El calor mundano del interior de la comisaría contrastó pronto con la frialdad exterior. Apenas había unos metros hasta el coche policial, pero fueron suficientes para que Baldomero sintiera un escalofrío. "¡Joer, qué rasca!", exclamó tratando de hallar complicidad en las caras opacas de los policías.
— Claro, coño, si usted tendría que estar en casita con las babuchas puestas y al lado del radiador viendo la novela por la tele.

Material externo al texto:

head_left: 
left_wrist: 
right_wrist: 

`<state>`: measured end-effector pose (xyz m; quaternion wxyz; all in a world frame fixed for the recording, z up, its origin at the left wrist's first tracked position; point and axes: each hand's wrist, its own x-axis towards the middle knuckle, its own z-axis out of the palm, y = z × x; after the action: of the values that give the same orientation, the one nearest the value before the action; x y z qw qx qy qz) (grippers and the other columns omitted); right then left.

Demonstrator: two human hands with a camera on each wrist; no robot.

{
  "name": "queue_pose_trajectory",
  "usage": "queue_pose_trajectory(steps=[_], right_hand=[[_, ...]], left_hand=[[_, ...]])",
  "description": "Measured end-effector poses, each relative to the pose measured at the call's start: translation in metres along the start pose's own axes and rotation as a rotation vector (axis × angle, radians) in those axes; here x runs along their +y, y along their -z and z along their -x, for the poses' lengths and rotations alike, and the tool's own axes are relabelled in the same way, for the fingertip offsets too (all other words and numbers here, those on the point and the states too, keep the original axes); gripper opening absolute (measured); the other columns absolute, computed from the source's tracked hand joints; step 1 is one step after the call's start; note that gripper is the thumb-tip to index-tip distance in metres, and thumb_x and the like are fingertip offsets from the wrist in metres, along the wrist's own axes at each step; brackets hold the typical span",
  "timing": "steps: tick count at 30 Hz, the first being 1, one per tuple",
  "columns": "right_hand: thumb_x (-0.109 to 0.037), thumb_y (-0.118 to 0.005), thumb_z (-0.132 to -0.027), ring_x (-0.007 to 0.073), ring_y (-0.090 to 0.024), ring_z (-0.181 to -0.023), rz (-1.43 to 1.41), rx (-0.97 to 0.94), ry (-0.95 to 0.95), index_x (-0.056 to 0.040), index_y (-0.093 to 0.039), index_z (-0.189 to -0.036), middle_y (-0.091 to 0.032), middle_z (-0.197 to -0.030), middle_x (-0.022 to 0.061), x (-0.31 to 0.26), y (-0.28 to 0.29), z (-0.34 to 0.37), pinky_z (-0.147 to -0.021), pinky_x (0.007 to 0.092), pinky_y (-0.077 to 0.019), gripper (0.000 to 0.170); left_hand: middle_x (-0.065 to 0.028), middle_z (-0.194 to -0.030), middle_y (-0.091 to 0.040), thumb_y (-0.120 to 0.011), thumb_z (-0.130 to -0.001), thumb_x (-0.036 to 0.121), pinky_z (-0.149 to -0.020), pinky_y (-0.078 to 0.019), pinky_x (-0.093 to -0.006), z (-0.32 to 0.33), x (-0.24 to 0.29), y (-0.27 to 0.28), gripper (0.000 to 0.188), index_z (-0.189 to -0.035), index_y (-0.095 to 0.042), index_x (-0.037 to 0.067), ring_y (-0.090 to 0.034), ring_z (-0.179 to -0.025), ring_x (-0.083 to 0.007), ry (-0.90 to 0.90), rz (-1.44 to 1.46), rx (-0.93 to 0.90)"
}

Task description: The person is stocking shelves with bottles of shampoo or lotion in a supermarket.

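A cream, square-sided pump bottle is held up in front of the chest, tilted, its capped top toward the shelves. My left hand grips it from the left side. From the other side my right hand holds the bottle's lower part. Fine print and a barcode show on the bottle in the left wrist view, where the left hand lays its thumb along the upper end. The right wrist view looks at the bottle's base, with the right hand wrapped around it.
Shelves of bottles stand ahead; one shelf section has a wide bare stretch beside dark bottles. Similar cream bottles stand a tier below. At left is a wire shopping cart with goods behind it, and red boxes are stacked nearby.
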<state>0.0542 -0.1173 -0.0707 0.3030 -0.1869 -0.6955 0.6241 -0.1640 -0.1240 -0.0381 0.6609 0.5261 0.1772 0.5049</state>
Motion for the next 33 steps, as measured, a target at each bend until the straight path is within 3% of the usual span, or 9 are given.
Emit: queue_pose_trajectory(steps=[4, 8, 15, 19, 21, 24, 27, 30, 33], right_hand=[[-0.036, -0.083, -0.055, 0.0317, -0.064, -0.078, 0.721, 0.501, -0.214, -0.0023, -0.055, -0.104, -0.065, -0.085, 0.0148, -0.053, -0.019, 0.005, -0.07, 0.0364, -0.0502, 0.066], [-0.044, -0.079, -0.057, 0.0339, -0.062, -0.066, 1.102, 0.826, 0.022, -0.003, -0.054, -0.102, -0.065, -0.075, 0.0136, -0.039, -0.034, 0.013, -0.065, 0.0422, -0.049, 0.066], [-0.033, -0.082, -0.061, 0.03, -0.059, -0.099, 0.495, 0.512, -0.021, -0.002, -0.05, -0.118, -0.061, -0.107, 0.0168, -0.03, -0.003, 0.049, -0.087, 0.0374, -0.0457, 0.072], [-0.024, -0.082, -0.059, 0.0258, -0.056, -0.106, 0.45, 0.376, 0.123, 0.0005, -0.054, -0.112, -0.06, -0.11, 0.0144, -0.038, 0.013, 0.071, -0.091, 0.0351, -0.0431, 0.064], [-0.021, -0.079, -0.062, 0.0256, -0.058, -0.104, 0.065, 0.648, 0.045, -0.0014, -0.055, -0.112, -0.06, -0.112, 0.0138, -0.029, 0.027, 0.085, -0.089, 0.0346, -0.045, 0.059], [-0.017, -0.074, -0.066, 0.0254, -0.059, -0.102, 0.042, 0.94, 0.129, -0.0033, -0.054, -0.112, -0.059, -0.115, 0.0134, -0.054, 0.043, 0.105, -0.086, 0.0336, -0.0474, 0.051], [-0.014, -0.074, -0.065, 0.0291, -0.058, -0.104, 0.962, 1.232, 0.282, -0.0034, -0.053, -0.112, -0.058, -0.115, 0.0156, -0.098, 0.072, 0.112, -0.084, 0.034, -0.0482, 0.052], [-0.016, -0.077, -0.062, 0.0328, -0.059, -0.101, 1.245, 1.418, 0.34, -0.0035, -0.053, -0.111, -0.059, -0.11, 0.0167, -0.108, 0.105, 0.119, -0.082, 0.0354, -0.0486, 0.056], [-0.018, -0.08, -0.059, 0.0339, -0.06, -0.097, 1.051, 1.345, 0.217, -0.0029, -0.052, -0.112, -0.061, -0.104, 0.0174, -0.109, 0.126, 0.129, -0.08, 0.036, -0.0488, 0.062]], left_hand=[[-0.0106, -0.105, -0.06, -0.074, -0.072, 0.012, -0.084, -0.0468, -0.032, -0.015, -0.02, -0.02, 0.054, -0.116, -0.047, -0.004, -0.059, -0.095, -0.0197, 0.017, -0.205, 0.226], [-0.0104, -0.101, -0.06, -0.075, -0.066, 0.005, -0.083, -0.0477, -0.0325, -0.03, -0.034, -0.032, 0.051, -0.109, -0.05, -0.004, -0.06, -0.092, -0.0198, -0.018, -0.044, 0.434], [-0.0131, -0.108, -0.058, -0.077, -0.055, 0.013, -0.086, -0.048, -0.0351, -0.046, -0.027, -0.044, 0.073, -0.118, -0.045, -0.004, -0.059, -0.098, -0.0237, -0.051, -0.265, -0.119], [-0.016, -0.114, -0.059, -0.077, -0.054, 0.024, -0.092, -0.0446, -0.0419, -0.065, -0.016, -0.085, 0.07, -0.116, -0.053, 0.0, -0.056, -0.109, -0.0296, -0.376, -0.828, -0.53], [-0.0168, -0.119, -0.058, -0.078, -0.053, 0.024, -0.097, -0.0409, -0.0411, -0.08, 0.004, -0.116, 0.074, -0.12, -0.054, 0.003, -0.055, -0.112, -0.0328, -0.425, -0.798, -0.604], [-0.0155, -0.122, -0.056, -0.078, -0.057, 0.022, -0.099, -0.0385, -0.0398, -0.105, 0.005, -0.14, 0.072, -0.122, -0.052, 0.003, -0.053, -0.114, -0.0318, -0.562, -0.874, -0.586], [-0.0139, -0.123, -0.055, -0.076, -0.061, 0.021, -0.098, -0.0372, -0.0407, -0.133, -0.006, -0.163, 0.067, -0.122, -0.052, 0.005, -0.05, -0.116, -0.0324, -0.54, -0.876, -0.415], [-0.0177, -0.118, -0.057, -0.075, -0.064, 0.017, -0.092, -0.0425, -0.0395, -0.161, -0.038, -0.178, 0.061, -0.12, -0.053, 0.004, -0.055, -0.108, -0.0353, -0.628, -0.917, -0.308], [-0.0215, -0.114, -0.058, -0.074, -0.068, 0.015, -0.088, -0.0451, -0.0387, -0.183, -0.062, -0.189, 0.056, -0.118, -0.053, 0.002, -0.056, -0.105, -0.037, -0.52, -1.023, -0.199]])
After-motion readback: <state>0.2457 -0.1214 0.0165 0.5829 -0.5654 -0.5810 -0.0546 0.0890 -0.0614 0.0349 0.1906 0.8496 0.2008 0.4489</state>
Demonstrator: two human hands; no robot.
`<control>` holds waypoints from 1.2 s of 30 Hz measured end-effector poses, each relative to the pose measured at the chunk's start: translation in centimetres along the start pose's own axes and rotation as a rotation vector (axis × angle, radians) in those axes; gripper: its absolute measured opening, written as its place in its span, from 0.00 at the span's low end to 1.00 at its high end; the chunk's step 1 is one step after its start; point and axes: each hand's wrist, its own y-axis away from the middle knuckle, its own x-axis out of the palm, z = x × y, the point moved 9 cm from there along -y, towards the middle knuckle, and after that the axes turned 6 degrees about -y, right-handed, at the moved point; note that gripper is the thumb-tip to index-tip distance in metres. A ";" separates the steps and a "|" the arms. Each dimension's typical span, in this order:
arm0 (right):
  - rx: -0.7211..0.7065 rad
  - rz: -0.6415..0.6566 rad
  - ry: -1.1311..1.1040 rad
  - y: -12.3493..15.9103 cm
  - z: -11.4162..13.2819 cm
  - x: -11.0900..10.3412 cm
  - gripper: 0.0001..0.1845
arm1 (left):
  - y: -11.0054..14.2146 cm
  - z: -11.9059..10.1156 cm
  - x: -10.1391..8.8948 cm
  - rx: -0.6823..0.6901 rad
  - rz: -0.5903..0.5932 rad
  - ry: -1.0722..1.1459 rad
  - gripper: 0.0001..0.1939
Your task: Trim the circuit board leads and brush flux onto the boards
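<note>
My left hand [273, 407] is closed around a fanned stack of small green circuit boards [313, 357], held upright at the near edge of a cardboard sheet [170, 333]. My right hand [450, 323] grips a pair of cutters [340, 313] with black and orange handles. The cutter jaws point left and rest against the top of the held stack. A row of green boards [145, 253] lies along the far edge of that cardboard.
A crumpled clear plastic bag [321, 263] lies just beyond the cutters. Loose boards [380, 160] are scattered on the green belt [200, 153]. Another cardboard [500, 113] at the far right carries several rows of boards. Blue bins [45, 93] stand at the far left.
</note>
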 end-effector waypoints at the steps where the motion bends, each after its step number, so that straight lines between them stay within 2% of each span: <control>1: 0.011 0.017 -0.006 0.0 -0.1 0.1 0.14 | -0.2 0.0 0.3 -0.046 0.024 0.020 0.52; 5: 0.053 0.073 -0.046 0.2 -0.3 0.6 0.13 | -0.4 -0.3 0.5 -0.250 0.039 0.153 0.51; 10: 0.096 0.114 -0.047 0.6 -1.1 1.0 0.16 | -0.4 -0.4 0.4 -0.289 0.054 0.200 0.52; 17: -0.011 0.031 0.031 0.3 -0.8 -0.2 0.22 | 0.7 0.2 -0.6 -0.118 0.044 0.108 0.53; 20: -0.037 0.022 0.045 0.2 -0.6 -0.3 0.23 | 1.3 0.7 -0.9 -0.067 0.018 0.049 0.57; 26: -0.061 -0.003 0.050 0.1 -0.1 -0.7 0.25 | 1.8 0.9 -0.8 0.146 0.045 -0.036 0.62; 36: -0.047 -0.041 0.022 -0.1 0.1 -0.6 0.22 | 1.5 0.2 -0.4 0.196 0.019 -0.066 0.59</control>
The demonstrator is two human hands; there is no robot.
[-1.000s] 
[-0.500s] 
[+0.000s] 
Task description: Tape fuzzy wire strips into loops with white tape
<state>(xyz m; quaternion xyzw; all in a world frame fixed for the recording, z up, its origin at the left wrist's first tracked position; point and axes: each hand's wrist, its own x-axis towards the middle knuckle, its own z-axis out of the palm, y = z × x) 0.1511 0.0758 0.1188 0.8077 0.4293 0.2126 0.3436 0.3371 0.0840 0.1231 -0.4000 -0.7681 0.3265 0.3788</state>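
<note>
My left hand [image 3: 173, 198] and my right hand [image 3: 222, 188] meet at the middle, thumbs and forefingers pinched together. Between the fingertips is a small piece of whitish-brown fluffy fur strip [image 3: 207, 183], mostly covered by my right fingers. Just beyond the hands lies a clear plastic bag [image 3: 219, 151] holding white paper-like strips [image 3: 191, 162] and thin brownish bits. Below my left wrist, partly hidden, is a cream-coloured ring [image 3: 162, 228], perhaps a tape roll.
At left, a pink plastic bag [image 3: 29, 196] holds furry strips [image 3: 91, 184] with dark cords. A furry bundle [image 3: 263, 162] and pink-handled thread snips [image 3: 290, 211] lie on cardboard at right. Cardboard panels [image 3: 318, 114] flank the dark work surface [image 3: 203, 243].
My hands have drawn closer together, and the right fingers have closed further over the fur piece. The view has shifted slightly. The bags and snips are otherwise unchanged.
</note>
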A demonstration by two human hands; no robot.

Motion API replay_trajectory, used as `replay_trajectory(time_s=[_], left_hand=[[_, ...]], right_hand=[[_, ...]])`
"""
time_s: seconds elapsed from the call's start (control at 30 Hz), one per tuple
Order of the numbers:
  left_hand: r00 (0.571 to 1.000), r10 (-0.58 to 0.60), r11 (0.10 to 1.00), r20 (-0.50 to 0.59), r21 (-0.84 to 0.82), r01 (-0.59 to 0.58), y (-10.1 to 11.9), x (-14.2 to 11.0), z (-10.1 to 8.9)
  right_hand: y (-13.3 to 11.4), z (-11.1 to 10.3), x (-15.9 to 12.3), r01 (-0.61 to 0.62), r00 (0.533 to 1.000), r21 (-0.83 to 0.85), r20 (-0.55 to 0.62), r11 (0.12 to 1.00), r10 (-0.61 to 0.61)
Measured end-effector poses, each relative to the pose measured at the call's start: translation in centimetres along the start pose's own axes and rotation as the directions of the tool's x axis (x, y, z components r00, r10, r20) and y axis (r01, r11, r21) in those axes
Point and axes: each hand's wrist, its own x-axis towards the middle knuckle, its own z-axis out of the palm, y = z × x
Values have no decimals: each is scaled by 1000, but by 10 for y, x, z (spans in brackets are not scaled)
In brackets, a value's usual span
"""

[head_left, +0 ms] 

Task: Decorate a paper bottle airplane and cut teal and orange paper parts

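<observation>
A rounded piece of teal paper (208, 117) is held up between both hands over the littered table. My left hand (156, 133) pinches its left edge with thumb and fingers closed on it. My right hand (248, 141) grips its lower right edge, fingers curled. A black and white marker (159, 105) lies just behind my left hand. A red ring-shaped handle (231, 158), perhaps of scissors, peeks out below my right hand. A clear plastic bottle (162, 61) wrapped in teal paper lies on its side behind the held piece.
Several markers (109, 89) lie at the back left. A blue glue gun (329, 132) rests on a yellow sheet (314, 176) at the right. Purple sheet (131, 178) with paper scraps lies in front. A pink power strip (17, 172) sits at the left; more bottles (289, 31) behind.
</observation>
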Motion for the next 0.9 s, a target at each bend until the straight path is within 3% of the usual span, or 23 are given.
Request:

Comentó irónico Sanz abriéndole la puerta trasera del coche.
Nada más salir del casco urbano de Colmenar, circulando por la autovía, vaharadas de niebla lamian la calzada. Por el campo, junto a la ventanilla del vehículo donde se hallaba Baldomero, la noche vestía una gasa lanzando la neblina como si fuese el hálito de unas fauces gigantescas. A medida que el coche avanzaba, sólo los faros de los autos de la dirección contraria iban distinguiéndose como señal de progresión. Sanz conducía aprisa, adelantando sin parar por el carril izquierdo, y observando a veces el rostro inocuo del viejo. Estaban en silencio, impulsados por humo, surcando un firme que parecía irreal. Murriano carraspeó un par de veces y ofreció callado unos caramelos de mentol a los otros dos. Sanz meneó la cabeza negativamente y Baldomero cogió uno. En la lejanía el letrero de SaludMadrid, con el rojizo de la bandera de la comunidad, comenzó a desentrañarse entre la niebla.